--- START ---
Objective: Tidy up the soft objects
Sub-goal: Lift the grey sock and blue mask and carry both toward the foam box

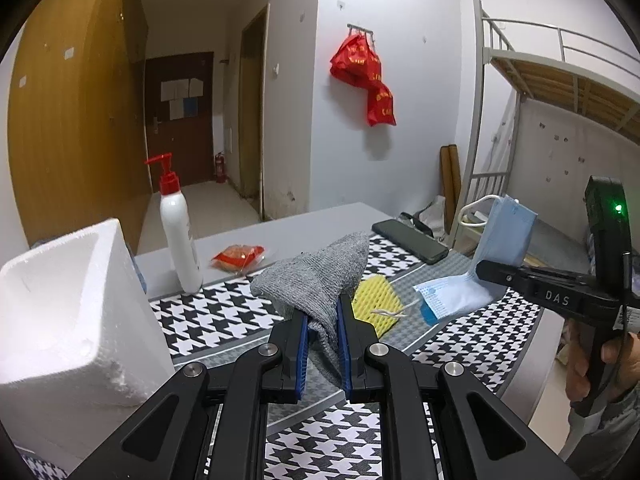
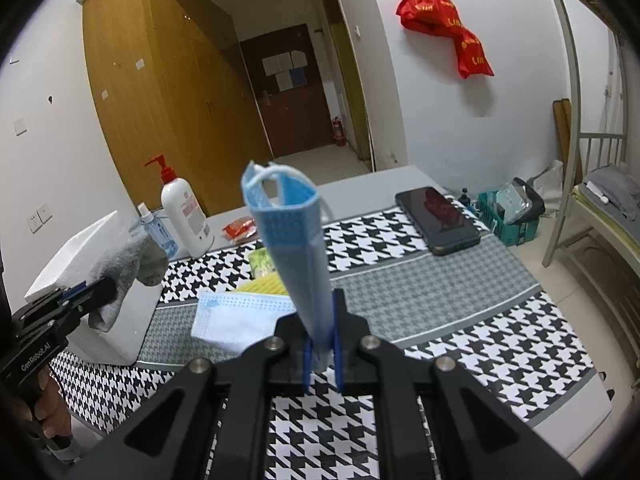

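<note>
We see two hand-held grippers raised over a worktop (image 2: 420,280) covered with a black-and-white houndstooth cloth. The left gripper (image 1: 322,328) is clamped on a grey sock (image 1: 320,280), which bunches up from between its blue pads and hangs clear of the cloth, just in front of a white foam box (image 1: 60,300) at the left edge. The right gripper (image 2: 320,354) is closed tight on a folded blue face mask (image 2: 296,248), which stands upright from its jaws with the white ear loops at the top. A second blue mask (image 2: 236,320) lies flat on the cloth just left of the right gripper, touching a yellow cloth (image 2: 266,284) behind it. Farther back stand a white pump bottle (image 2: 186,212) and a small red packet (image 2: 240,228). A dark phone (image 2: 438,220) lies well to the right.
</note>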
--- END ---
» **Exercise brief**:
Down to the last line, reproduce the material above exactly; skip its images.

» **Solution to this exercise**:
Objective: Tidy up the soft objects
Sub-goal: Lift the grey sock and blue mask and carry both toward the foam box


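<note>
We see two hand-held grippers raised over a worktop (image 2: 420,280) covered with a black-and-white houndstooth cloth. The left gripper (image 1: 322,328) is clamped on a grey sock (image 1: 320,280), which bunches up from between its blue pads and hangs clear of the cloth, just in front of a white foam box (image 1: 60,300) at the left edge. The right gripper (image 2: 320,354) is closed tight on a folded blue face mask (image 2: 296,248), which stands upright from its jaws with the white ear loops at the top. A second blue mask (image 2: 236,320) lies flat on the cloth just left of the right gripper, touching a yellow cloth (image 2: 266,284) behind it. Farther back stand a white pump bottle (image 2: 186,212) and a small red packet (image 2: 240,228). A dark phone (image 2: 438,220) lies well to the right.
</note>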

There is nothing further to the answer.